Il Garante per la privacy ha rinnovato le autorizzazioni al trattamento dei dati sensibili e giudiziari e ha compreso i soggetti che svolgono pagamenti elettronici tra i titolari di trattamento che possono avvalersene.
Le autorizzazioni rinnovate saranno efficaci dal 1° gennaio sino al 31 dicembre 2014.
Per effetto delle autorizzazioni generali i titolari di trattamento interessati potranno utilizzare i dati sensibili senza dover chiedere una autorizzazione espressa al garante, purché finalità e modalità dei trattamenti siano conformi al provvedimento generale.

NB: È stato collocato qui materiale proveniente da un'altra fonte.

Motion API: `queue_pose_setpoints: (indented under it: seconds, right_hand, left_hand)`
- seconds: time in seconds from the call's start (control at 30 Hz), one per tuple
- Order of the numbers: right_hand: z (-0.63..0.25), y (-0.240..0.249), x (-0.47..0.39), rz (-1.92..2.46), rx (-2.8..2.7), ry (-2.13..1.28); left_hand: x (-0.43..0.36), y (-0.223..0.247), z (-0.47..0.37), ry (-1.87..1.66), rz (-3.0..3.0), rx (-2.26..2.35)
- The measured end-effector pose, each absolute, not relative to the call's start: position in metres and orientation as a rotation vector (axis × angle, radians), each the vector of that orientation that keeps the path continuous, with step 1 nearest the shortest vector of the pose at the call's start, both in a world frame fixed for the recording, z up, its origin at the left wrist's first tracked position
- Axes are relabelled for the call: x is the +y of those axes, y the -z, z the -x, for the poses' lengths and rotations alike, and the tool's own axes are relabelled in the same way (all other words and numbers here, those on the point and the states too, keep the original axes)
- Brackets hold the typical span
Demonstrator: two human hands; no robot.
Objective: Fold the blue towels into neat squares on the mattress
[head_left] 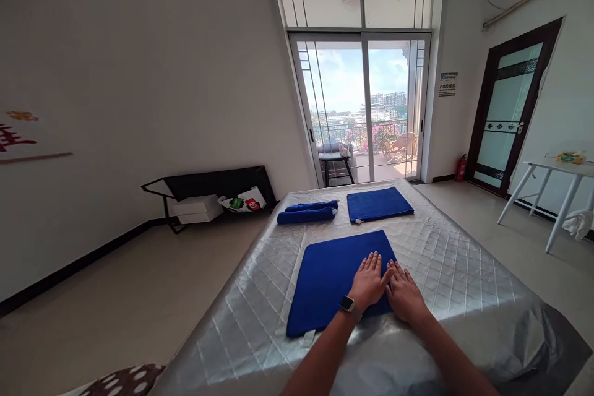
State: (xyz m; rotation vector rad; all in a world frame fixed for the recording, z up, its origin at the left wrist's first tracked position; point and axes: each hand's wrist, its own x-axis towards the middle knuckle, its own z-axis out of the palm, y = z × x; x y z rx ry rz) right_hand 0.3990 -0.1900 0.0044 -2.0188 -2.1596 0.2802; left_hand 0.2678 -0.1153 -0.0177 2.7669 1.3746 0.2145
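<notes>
A blue folded cloth [331, 275] lies flat on the silver quilted mattress [250, 297] in front of me, a white tag at its near left corner. My left hand [370, 281], with a watch at the wrist, rests palm down on the cloth near its right side. Beside it my right hand [405, 291] lies flat along the cloth's right edge, fingers stretched forward. The thumbs meet or nearly meet. Farther back are a second folded blue cloth [380, 204] and, to its left, a rolled blue cloth [307, 213].
A black bench [213, 182] with white boxes [197, 208] and a bag [244, 200] stands along the left wall. Beyond the mattress are sliding glass doors [364, 105]. At right stand a white table [554, 164], a red fire extinguisher [461, 168] and a dark-framed door [480, 105].
</notes>
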Motion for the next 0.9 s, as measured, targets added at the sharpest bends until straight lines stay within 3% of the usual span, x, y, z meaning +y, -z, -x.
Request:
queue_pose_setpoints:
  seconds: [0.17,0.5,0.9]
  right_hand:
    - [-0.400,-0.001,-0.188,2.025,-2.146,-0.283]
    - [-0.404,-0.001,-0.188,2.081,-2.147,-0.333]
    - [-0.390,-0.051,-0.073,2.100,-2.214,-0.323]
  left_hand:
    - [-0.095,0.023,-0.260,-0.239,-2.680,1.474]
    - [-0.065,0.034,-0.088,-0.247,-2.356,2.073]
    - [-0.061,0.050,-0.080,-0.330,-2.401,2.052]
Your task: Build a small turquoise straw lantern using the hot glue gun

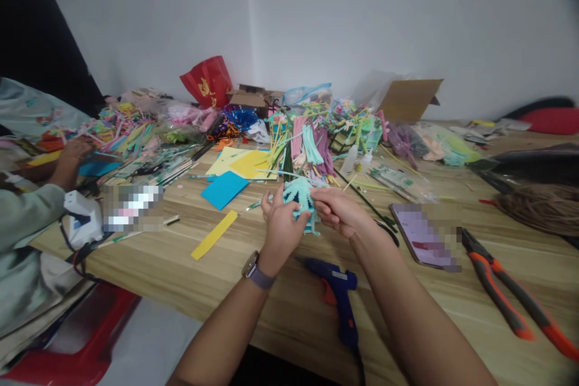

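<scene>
Between my hands is a mint-green fuzzy piece made of pipe cleaners [296,192], with dark blue showing between its strands. My left hand [286,220], a watch on its wrist, has its fingers and thumb closed around the left and lower side of the piece. At its right edge, my right hand [337,210] pinches with thumb and forefinger; the exact strand there is partly hidden by the fingers. A blue hot glue gun [337,289] with a red trigger lies on the table just below my hands.
Phone [420,235] and orange-handled pliers [502,289] lie to the right. Left of my hands are a yellow strip [214,234] and blue paper [225,189]. Pipe-cleaner bundles [312,142] pile up behind. Another person's hand [76,154] works at far left.
</scene>
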A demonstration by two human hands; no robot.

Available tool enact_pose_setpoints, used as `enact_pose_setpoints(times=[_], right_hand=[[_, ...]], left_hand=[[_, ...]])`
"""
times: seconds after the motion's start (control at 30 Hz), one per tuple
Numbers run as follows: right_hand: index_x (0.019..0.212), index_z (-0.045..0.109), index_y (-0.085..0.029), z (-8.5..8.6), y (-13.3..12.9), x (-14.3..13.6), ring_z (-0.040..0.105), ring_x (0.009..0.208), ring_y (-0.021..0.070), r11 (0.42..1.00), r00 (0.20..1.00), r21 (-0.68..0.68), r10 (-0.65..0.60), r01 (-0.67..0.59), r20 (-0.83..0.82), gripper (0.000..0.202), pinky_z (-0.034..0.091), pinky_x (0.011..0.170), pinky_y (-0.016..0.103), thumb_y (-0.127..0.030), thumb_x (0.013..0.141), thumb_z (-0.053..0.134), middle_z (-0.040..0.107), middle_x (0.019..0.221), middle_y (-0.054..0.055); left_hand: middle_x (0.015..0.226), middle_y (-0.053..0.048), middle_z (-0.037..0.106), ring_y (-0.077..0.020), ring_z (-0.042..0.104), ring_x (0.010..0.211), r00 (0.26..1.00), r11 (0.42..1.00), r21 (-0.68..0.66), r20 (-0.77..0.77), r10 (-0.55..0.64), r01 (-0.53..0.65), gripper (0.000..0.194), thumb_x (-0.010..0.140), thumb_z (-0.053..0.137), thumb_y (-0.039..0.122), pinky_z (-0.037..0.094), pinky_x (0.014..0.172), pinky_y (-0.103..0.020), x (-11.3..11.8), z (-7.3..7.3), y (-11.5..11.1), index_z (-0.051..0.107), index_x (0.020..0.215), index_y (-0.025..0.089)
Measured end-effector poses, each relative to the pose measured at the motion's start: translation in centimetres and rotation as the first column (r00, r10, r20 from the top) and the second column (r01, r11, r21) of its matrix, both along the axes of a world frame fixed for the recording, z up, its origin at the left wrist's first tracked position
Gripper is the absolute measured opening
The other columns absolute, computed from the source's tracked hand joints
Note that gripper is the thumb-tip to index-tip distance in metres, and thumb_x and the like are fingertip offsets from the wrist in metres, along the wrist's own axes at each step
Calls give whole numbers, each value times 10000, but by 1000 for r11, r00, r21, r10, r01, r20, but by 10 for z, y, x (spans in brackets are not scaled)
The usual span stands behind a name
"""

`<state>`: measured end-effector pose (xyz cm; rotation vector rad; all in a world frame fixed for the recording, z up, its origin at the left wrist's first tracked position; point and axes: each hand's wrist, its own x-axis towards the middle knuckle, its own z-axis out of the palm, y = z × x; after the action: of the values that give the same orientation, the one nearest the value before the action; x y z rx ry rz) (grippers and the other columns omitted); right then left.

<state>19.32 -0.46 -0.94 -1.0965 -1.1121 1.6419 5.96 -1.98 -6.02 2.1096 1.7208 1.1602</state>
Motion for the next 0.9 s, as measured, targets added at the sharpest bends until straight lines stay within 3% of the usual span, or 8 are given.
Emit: enact_pose_setpoints(times=[0.3,0.43,0.57,0.73,0.83,0.9], right_hand=[[493,449,-193,2,0,5,255,238,32,981,919,193,-45,-34,392,306,147,285,165,-259,788,494,376,311,-86],[700,621,-171,8,-1,13,267,261,54,982,891,168,-5,-80,454,188,192,297,181,-292,793,510,386,332,-102],[920,685,-143,16,0,34,272,276,56,977,885,211,-73,-30,460,271,170,319,190,-330,788,540,392,362,-104],[985,683,-154,17,5,63,319,311,68,943,839,293,-283,156,464,319,208,345,199,-376,784,572,412,409,-90],[923,679,-162,8,12,69,382,335,84,933,806,341,-289,116,517,301,271,368,210,-412,802,561,467,444,-67],[917,676,-157,-2,19,67,467,380,110,913,727,406,-305,40,615,317,339,408,225,-412,848,501,539,492,-35]], left_hand=[[1427,-127,473,-284,323,1382,998,998,-44,-37,-56,55,184,802,646,367,177,1144,-516,-8,5,2,698,801,190],[1445,-131,453,-298,301,1388,995,994,-77,-47,-87,83,177,779,666,355,173,1146,-512,-16,12,3,692,825,186],[1440,-114,460,-308,297,1386,993,987,-113,-6,-115,114,111,738,683,287,158,1153,-501,-27,18,7,661,731,179],[1417,-107,466,-268,376,1355,932,958,-140,306,-197,248,144,723,623,237,286,1116,-400,-53,18,15,663,848,181],[1366,-105,518,-269,374,1356,855,949,-129,481,-195,289,179,711,627,284,294,1109,-371,-74,21,14,686,844,179],[1312,-92,564,-273,430,1310,801,956,-116,578,-155,269,189,679,658,297,326,1084,-361,-88,25,9,696,822,180]])
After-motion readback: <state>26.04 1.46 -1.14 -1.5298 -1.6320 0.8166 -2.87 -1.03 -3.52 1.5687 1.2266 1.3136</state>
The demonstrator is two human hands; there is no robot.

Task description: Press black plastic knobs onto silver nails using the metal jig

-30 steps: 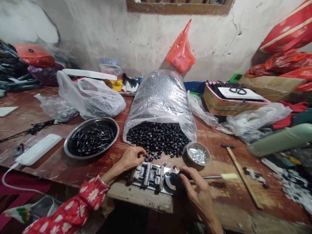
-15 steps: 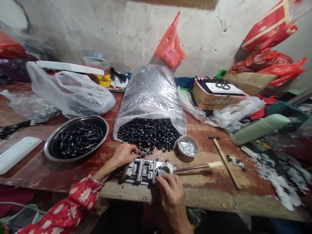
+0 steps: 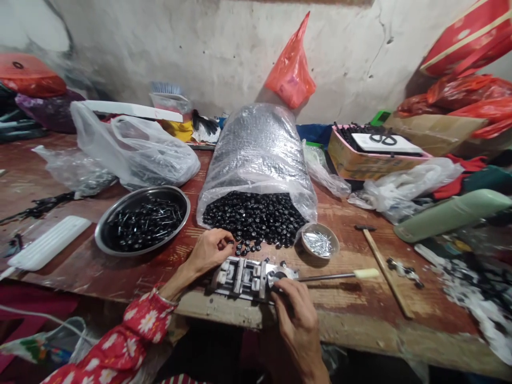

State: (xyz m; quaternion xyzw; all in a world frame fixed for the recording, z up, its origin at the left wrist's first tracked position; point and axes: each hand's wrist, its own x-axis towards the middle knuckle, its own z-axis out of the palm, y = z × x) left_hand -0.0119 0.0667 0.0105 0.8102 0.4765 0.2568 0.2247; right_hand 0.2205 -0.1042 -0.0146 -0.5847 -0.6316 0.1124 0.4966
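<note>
Pinched at the edge of the heap of small round black parts (image 3: 256,218), my left hand (image 3: 210,249) has a small black part at its fingertips. The heap spills from a large clear plastic bag (image 3: 260,144). Just in front is a metal clamping jig (image 3: 242,277) with a round plate and a lever with a cream handle (image 3: 366,273). My right hand (image 3: 298,312) rests at the jig's round plate, fingers curled against it; whatever is between them is hidden. A small bowl of metal pins (image 3: 319,242) stands right of the heap.
To the left is a steel bowl (image 3: 103,246) of black parts with pins, beside a white power strip (image 3: 52,242). A hammer (image 3: 386,269), a green bottle (image 3: 452,216) and white scraps (image 3: 466,298) lie to the right. The table's front edge (image 3: 360,336) runs close below the jig.
The view has turned a little left, so everything sits farther right. My left hand has drawn its fingers together around a black part. My right hand stays at the jig's round plate.
</note>
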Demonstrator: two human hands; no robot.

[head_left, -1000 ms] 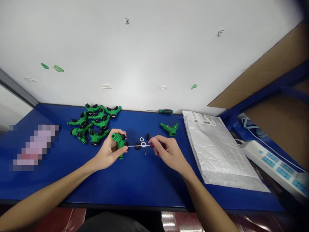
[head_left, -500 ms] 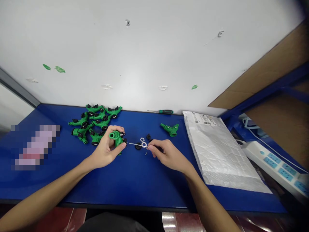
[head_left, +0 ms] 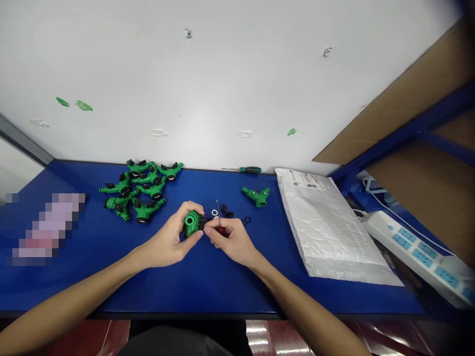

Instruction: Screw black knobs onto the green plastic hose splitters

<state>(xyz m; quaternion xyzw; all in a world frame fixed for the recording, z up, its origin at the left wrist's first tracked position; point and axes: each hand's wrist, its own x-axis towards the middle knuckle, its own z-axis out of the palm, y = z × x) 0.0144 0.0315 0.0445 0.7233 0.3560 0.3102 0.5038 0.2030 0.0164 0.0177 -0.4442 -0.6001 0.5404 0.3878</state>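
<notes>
My left hand [head_left: 172, 240] is closed round a green connector [head_left: 191, 223] with black parts on its right side. Against those black parts are the fingertips of my right hand [head_left: 233, 242], which also grips a screwdriver [head_left: 218, 210] with a dark red handle, its shaft pointing up. Whether the right fingertips pinch something small cannot be made out. Just behind the right hand lie a white ring [head_left: 214, 212], a black knob [head_left: 224, 208] and black rings [head_left: 247, 220].
Several green connectors [head_left: 146, 210] are grouped at the back left. Another green connector [head_left: 258, 196] lies right of centre, near a green-handled screwdriver [head_left: 250, 169]. On the right are a white padded bag [head_left: 334, 227] and a power strip [head_left: 419, 254]. A blurred-out item [head_left: 50, 225] lies far left.
My right hand has moved left to the connector, and its screwdriver has swung from pointing left to pointing up. The left hand has shifted slightly right, turning the connector.
</notes>
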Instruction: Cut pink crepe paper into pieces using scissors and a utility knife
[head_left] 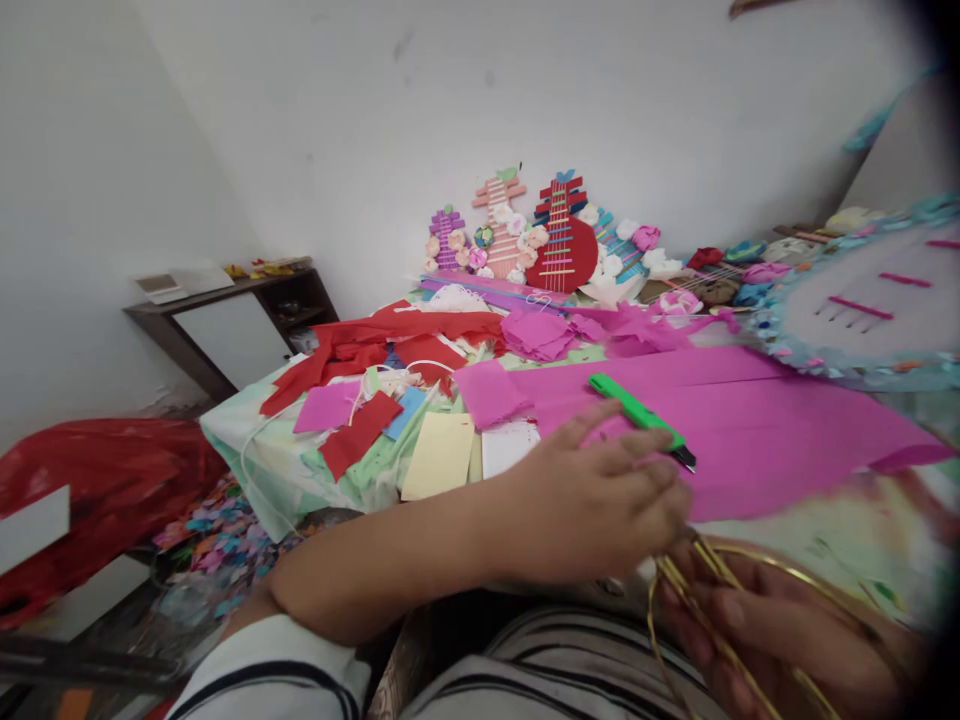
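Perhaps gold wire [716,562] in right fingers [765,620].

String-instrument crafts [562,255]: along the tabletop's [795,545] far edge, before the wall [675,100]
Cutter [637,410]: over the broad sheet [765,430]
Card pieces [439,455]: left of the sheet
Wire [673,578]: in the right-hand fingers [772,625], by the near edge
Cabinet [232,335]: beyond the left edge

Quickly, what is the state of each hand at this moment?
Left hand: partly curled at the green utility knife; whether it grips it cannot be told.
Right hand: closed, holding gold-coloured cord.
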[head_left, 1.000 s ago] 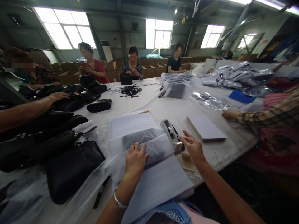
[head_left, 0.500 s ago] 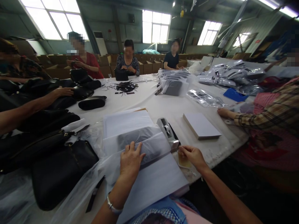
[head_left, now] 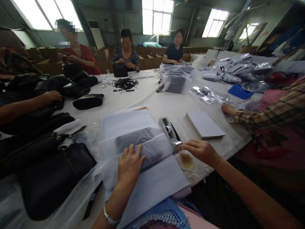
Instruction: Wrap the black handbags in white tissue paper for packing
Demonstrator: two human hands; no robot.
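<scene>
My left hand [head_left: 130, 167] lies flat with its fingers spread. It presses on a dark flat item [head_left: 151, 154] folded in thin white tissue paper [head_left: 108, 168], which rests on more white sheets [head_left: 152, 190]. At the front end of a grey tape dispenser [head_left: 169, 132], my right hand [head_left: 201, 151] has its fingertips pinched together on the tape. The strip itself is mostly hidden by the fingers. Just below that hand is a small shallow dish [head_left: 187, 160] with a yellowish-brown pad in it.
Black bags [head_left: 57, 178] crowd the left, with a co-worker's hand [head_left: 53, 96] among them. A white board stack [head_left: 206, 124] lies right of the dispenser. Farther back are tissue-wrapped items [head_left: 176, 83], black straps [head_left: 125, 83] and plastic-wrapped packs [head_left: 235, 71]. Several people sit around the table.
My right hand has turned at the dispenser's front end, its fingers now lying flatter and more of the dish showing. My left hand stays on the wrapped item. The view has shifted slightly.
</scene>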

I provvedimenti riguardano i rapporti di lavoro, i dati sulla salute e la vita sessuale, le associazioni e le fondazioni, i liberi professionisti, le attività creditizie, assicurative, il settore turistico, l'elaborazione dei dati effettuata per conto terzi, gli investigatori privati e il trattamento dei dati di carattere giudiziario.
In linea generale le autorizzazioni non presentano significative modifiche rispetto a quelle in scadenza, apportando solo le necessarie integrazioni derivanti da modifiche normative intervenute nei settori considerati.
Una novità che va segnalata riguarda l'autorizzazione relativa a diverse categorie di titolari (banche, assicurazioni, turismo ecc.), nella quale sono stati contemplati anche i trattamenti di dati legati all'attività svolta da società che consentono pagamenti con altri mezzi (come il mobile payment).
Il Garante ha rinnovato, inoltre, l'autorizzazione generale al trattamento di dati genetici e quella relativa al trattamento dei dati personali effettuato per scopi di ricerca scientifica, anch'esse efficaci sino al 31 dicembre 2014.